Melodie Campbell always has a mob angle in her novels, and usually they can't shoot straight.  "Impossible not to laugh" says Library Journal about THE GODDAUGHTER.  "The Canadian Literary Heir to Donald Westlake" says Ellery Queen Mystery Magazine.  The Goddaughter series and The B-Team sold in all the usual suspects.


  1. This is what taking notes is for! If you find yourself sitting at the computer, thinking, what book am I writing? Who is my main character? You just look at your notes, and voila! You can keep going!

    1. Yes, Barb - I have character sketches for the six main characters in my current novel. AFter 80 stories, I'm having trouble keeping my players straight! Or is it age?

  2. Great post. Thanks.
    Like Barb said, I finally had to write down facts and motivations for the recurring characters in my series stories to avoid inconsistencies.

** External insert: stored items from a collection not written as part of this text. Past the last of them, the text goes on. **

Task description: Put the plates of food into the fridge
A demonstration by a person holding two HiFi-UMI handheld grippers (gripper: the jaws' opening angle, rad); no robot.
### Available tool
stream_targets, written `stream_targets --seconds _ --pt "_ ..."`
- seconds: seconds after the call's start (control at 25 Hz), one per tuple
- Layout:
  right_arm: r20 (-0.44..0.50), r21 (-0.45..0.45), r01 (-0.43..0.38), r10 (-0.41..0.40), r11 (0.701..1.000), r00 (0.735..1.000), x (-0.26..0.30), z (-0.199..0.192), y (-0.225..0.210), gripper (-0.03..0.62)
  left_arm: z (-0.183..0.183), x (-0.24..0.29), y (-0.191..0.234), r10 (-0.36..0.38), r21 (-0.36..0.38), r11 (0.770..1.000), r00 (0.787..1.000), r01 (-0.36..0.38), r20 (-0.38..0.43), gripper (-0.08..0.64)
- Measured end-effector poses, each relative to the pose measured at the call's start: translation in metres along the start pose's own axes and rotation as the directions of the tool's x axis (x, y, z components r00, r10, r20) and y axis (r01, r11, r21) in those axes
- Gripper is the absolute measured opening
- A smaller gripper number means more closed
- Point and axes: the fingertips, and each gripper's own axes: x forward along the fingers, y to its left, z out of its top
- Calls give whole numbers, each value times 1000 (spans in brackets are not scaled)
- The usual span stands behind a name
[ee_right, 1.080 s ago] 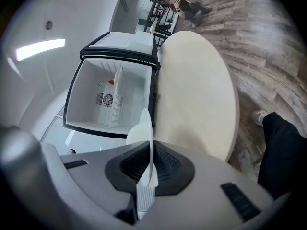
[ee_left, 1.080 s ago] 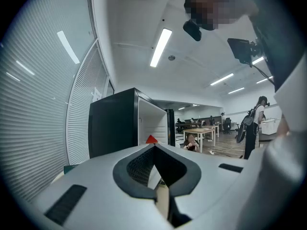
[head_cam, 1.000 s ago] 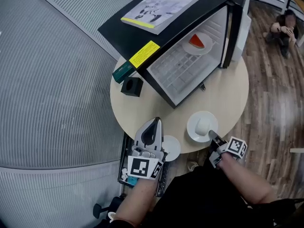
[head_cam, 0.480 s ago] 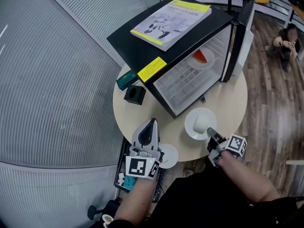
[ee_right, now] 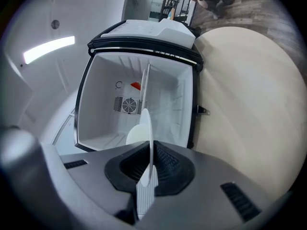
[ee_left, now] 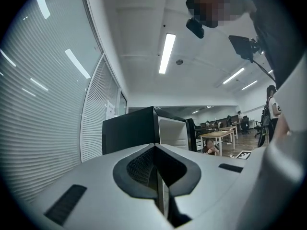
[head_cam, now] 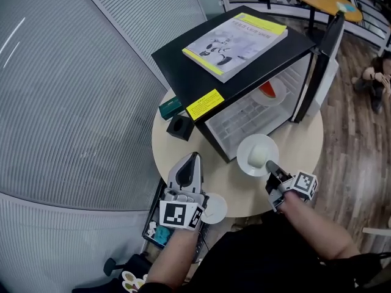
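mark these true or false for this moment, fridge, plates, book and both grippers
1. The fridge door stands open. True.
2. The right gripper grips a white plate by its rim. True.
3. The book lies on the table beside the fridge. False: it lies on top of the fridge.
4. The fridge is empty inside. False: a plate of red food sits on its shelf.
5. The left gripper has its jaws wide apart. False: they are together, with nothing held.
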Motion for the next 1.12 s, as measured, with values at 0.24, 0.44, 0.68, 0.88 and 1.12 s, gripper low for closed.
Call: stream_targets --seconds 0.24,0.44,0.68,0.88,1.12 --pt "-10 11 -28 28 1000 1000 22 19 15 21 7 8 5 25 22 999 1000 -25 11 2" --pt "-13 -2 -51 50 999 999 42 35 30 21 11 12 14 67 28 997 998 -67 16 2" --pt "-15 -9 -47 47 999 999 65 49 38 21 14 12 25 108 34 994 994 -108 18 2" --pt "-18 5 -47 47 999 999 84 50 41 21 17 7 36 141 45 989 990 -141 14 2" --pt "-27 11 -14 14 1000 1000 100 50 38 21 19 -4 52 194 51 980 981 -194 8 2"
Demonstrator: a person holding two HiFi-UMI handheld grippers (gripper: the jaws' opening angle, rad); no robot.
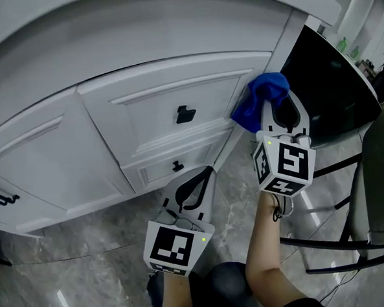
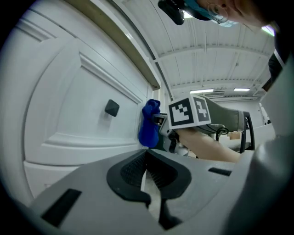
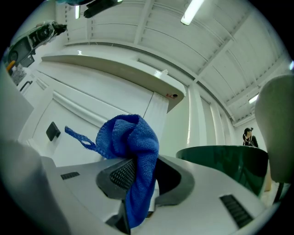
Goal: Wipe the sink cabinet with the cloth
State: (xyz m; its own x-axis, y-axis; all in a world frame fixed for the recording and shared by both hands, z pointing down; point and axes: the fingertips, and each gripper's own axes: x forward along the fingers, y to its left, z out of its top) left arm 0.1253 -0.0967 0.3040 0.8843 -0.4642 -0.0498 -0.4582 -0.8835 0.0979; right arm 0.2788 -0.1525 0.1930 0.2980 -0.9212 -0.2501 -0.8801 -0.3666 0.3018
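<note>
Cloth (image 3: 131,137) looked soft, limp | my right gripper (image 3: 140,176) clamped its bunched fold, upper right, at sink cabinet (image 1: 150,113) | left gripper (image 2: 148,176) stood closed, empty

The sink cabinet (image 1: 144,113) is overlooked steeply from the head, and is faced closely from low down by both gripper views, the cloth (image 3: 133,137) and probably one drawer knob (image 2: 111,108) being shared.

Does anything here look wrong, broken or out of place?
Nothing stands out. The white sink cabinet's drawers sit shut and even, the blue cloth is bunched in the right gripper at the cabinet's right edge, and the left gripper is shut on nothing.
</note>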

  3. "Take care of your brain. I spent all this time worried about my heart, taking my idiot brain for granted. Don't you make the same mistake. I am now at a heightened risk for dementia, but perhaps you are not. Keep it that way if you can. Do crossword puzzles. Read a lot of books. Avoid playing professional football. Know the warning signs of TBI and stroke for you and your family. Watch out for your brain because your brain IS you. It's your intellect, your memories, your personality. It's all you got. Why, it's a marvelous little engine, and no one gets to use yours except for you. I injured my brain and it felt like I injured every single part of my body. So love your brain and use it to love others." - Drew Magary

  4. Oh, that is a great quote, Elizabeth. I will take it to heart.

  5. I've always been a big note taker and user of Excel sheets. I consult them a lot to jog my memory, but the whole idea of starting a new full-length mystery becomes less appealing as I age. I'm more excited about writing novellas right now (fewer characters and subplots) and am thinking about going back to short stories, which is what I started writing 40 years ago. The thing is, I still love writing and challenging myself. I also write for brain health. Watching my mom go through dementia taught me a lot about not exercising the little grey cells as often as I can. It just might not be mysteries.

    1. Deb, my first love was short stories, and I may also return to them when my novel career is over. My natural length is novella. I have to really work to accomplish 75,000 word novels. Yes, I will also write for brain health, as there is nothing more demanding, is there? Thanks for commenting!

  6. You're welcome. I forgot to mention that I've been working on an urban fantasy for some time. It's 120,000 words, and yeah, it's a huge challenge. Busy paring it down and working with a critique group these days. Now that I'm retired from the day job, I work on it everyday, which helps a lot with the memory issue. Still need those notes, though :)

    1. Oh my goodness, you've come over to the dark side! My first series was fantasy (and it has made me the most money, wouldn't you know :)

    2. LOL, the tentative title of the fantasy is When Darkness Draws Nearer.

  7. I used Scrivener to create my character profiles, including finding and storing photos for characters and places. It was useful and stll is, despite my changing or dropping some of the characters. Then Scrivener and I had a bit of a parting. It was driving me nuts. But I still use it for keeping track of characters. I hear the latest version is much improved. I'm thinking of going back to it. Word is OK but Scrivener keeps everything together in one app.

  8. Marilyn, I do know many writers who use Scrivener and love it. I started SOOOO long ago, that I can't change from Word - Man, it nearly killed me, changing from Word Perfect! (Which I still say was a much better program for writers.) Thanks for commenting!